Advent 1A 2019
Romans 13:11-14
Matthew 24:36-44
The Rev. Dr. Kathy Kelly
Well, the seasonal rush is on. It seems that every year our culture gets into a flurry during the 4th quarter. This starts sometime between when the first Halloween decorations go up, which is apparently now as early as July, and it doesn’t calm down until along about January 2nd when the holidays are officially over. No wonder we then collapse and get the blahs during January and February.
Amid all the increased activity during this chaotic season, I have seen more images of chaos on social media. Last week I watched old footage of a brief video of a weather girl trying to report a hurricane from within the active hurricane itself. You can barely see her with all the rain and high winds and debris flying all around her and her rain coat flapping and she’s screaming into the microphone at the top of her voice to tell us that the weather is really bad out here! Why do they do that?

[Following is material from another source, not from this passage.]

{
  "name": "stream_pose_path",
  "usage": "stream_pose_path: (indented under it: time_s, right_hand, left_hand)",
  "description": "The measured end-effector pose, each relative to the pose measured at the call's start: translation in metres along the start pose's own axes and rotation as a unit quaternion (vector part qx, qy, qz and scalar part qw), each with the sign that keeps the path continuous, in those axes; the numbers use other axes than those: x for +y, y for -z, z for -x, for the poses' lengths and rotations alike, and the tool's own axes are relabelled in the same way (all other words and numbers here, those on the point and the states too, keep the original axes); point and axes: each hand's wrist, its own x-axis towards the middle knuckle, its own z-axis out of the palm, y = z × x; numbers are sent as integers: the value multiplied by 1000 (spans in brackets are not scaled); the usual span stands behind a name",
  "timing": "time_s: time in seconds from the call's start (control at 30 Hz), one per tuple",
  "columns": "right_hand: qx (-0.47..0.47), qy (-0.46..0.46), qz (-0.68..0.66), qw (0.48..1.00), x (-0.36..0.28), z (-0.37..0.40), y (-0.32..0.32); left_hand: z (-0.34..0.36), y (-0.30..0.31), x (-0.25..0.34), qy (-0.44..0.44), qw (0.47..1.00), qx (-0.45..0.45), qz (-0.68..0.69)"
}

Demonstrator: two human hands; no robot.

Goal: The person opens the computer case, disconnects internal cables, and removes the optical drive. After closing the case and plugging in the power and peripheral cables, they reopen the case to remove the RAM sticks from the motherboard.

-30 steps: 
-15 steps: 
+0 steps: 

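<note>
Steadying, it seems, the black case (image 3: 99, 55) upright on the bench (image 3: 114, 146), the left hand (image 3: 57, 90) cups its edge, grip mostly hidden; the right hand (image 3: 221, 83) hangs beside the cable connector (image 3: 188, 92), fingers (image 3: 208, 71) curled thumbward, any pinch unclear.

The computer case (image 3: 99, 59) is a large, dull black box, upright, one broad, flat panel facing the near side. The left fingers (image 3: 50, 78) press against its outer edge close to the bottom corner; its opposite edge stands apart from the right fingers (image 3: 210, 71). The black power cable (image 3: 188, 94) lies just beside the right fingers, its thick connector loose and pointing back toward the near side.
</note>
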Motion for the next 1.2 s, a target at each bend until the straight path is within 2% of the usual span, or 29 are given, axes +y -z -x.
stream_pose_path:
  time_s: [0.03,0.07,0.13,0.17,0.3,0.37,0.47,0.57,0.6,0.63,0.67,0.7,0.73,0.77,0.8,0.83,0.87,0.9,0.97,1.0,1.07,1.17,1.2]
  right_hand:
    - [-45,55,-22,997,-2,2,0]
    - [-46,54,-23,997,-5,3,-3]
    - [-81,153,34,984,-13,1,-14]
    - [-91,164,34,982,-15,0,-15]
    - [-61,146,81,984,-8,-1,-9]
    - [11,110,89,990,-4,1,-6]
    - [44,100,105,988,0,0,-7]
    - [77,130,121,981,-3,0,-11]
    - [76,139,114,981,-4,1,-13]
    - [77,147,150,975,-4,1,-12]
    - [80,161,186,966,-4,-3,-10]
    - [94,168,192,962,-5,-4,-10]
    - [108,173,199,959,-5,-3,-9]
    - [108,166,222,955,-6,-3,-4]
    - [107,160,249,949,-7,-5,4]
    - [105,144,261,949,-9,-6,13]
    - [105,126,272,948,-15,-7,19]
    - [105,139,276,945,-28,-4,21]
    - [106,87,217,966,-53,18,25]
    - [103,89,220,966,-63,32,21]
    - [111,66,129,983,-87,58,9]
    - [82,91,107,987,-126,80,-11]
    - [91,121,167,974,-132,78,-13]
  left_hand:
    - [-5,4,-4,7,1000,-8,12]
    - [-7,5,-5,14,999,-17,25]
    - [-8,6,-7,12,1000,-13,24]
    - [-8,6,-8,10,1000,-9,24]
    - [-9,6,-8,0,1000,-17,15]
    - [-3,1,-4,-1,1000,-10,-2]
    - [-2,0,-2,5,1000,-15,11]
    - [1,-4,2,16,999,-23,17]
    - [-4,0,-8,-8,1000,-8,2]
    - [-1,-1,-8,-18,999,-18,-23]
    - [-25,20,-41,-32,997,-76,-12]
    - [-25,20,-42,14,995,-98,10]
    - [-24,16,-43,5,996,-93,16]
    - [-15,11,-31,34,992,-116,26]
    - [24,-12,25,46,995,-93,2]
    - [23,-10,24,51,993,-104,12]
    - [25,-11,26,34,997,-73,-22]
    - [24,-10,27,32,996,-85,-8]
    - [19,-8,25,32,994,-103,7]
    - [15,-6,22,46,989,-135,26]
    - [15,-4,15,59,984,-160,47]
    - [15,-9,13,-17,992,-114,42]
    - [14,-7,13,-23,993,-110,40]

Then, suddenly a stop sign still attached to its pole comes flying by and smacks up against her and knocks her down. I assume she was not hurt by this. She jumped right back up and didn’t seem injured. But I had to laugh at the irony. Is this a signnnn? Or maybe we should already know to seek shelter during stormy weather!
Today is the first Sunday of Advent. It is a sort of New Year’s Day since it is the first Sunday of the year in our liturgical calendar. This is also the beginning of Year A, so it’s also the beginning of the three year cycle in our lectionary. So with this theme of new beginnings, we are supposed to be talking about hope for the future rather than any sort of holding back of the seasonal rush.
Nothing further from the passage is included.